Все это использовалось для того, чтобы обеспечить контраст, который тот
же
Караваджо,
виртуоз света и тени, использует в такой работе как Мадонна Лоретто,
нарисованной в год юбилея (1600 год). Два старика, паломники,
преклонившие
колени перед Мадонной: излучение веры и страха, они представляют собой
обычных
простолюдинов, для которых, так же как для своих патронов, работали
художники.
В
городе на семи холмах в тот период все еще было возможно, среди толп
скапливающихся паломников, блаженствовать в том смысле, что ощущать
себя
живущим в центре цивилизованного мира.
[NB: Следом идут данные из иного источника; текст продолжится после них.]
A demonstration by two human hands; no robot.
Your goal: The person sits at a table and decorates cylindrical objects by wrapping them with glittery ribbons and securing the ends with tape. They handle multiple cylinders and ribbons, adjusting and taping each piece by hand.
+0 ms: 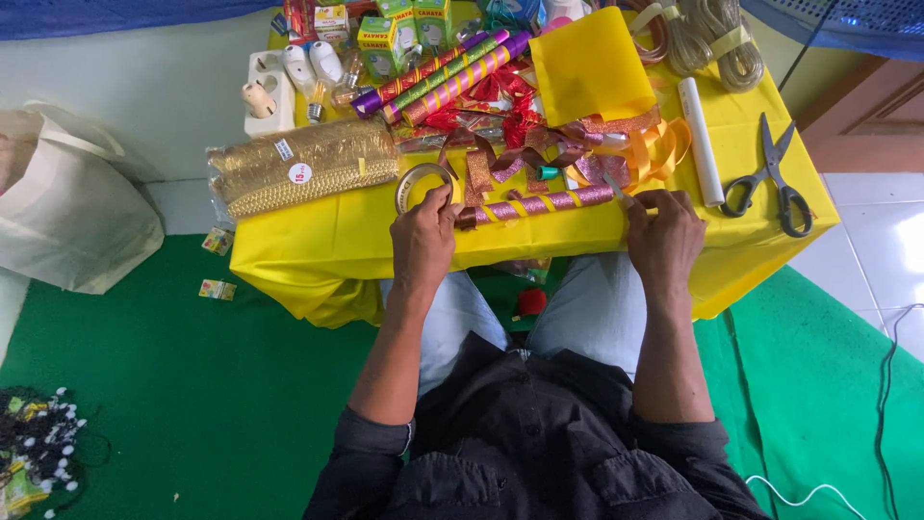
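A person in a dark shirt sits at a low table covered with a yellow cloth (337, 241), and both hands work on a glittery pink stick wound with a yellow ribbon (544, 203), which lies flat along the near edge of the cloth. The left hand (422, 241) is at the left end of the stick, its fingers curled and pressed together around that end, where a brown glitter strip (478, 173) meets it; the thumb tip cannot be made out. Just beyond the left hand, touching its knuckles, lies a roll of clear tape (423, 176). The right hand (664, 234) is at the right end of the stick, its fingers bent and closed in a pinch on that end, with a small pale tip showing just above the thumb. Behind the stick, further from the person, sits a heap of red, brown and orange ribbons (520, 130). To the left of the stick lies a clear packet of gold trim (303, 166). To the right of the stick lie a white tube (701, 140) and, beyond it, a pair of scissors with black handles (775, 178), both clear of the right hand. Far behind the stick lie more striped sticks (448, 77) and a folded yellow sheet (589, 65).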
Однако, если бы на деле
оказалось, что
действительная мощь мира лежит в другом месте, в расцветающих дворах и
канцеляриях Мадрида, Парижа, Вены, Лондона и даже Амстердама и
Стокгольма, не
было ли там, во всем этом великолепии, элемента претенциозности? Если
это так,
то это было закреплено в опыте Джулио его семьей: отцом, цепляющимся за
фалды
хозяина, чьи дворцы из мрамора и штукатурки были профинансированы
арендной
платой задавленных налогами крестьян и верующих. Даже в культурной
жизни был
намек на упадок, выраженный в безрассудстве покупок должностей и
развлечений,
характеризующих избалованную плутократию.